Training Information Theory Differential Entropy & Gaussian Channels
6 / 7

Differential Entropy & Gaussian Channels

35 min Information Theory

Differential Entropy & Gaussian Channels

For continuous random variables, differential entropy $h(X)=-\int p(x)\log p(x)\,dx$ extends Shannon entropy. Unlike discrete entropy, differential entropy can be negative and is not invariant under bijections. However, mutual information $I(X;Y)=h(X)-h(X|Y)$ remains well-defined and channel capacity theory extends seamlessly. The AWGN channel achieves capacity with Gaussian inputs — a consequence of the maximum entropy property of Gaussians.

Differential Entropy

For a continuous random variable $X$ with density $p(x)$: $$h(X)=-\int_{\mathcal{X}}p(x)\log p(x)\,dx=\mathbb{E}[-\log p(X)].$$ Unlike discrete entropy: $h$ can be negative (e.g., $X\sim\text{Uniform}(0,\epsilon)$, $h=-\log(1/\epsilon)\to-\infty$); $h(aX)=h(X)+\log|a|$ (not invariant); $h(f(X))\neq h(X)+\log|f'|$ in general. Maximum entropy: among all distributions with variance $\sigma^2$, the Gaussian $\mathcal{N}(0,\sigma^2)$ maximizes $h(X)=\frac{1}{2}\log(2\pi e\sigma^2)$.
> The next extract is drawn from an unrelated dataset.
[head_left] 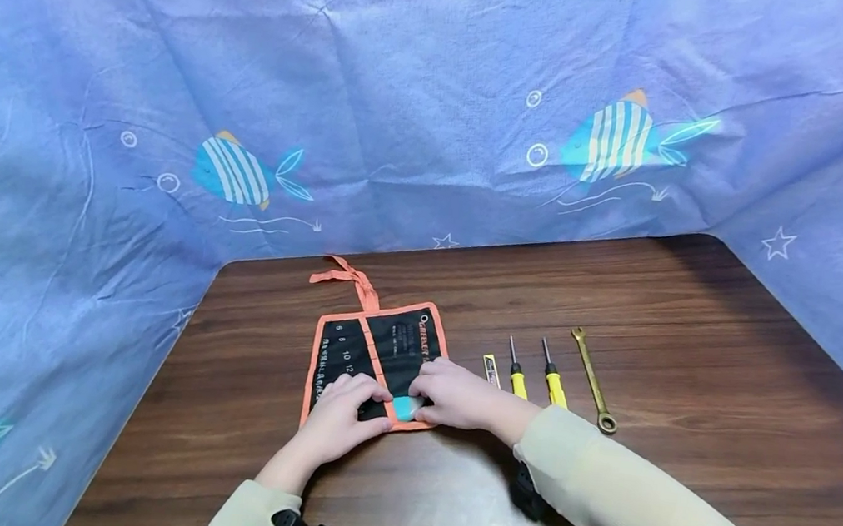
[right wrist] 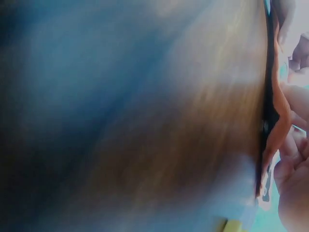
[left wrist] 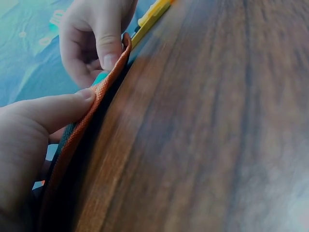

Maximum Entropy Theorem (Gaussian)

Among all continuous distributions on $\mathbb{R}$ with fixed variance $\sigma^2$, the Gaussian distribution uniquely maximizes differential entropy: $$h(X)\leq\frac{1}{2}\log(2\pi e\sigma^2)$$ with equality iff $X\sim\mathcal{N}(0,\sigma^2)$. Proof: $0\leq D_{KL}(p\|\phi)=\int p\log(p/\phi)=-h(p)-\int p\log\phi\,dx=-h(p)+\frac{1}{2}\log(2\pi\sigma^2)+\frac{\mathbb{E}[X^2]}{2\sigma^2}=-h(p)+\frac{1}{2}\log(2\pi e\sigma^2)$. This gives $h(p)\leq\frac{1}{2}\log(2\pi e\sigma^2)=h(\phi)$.

Example 1

Compute the differential entropy of $X\sim\mathcal{N}(\mu,\sigma^2)$ and $Y\sim\text{Exp}(\lambda)$.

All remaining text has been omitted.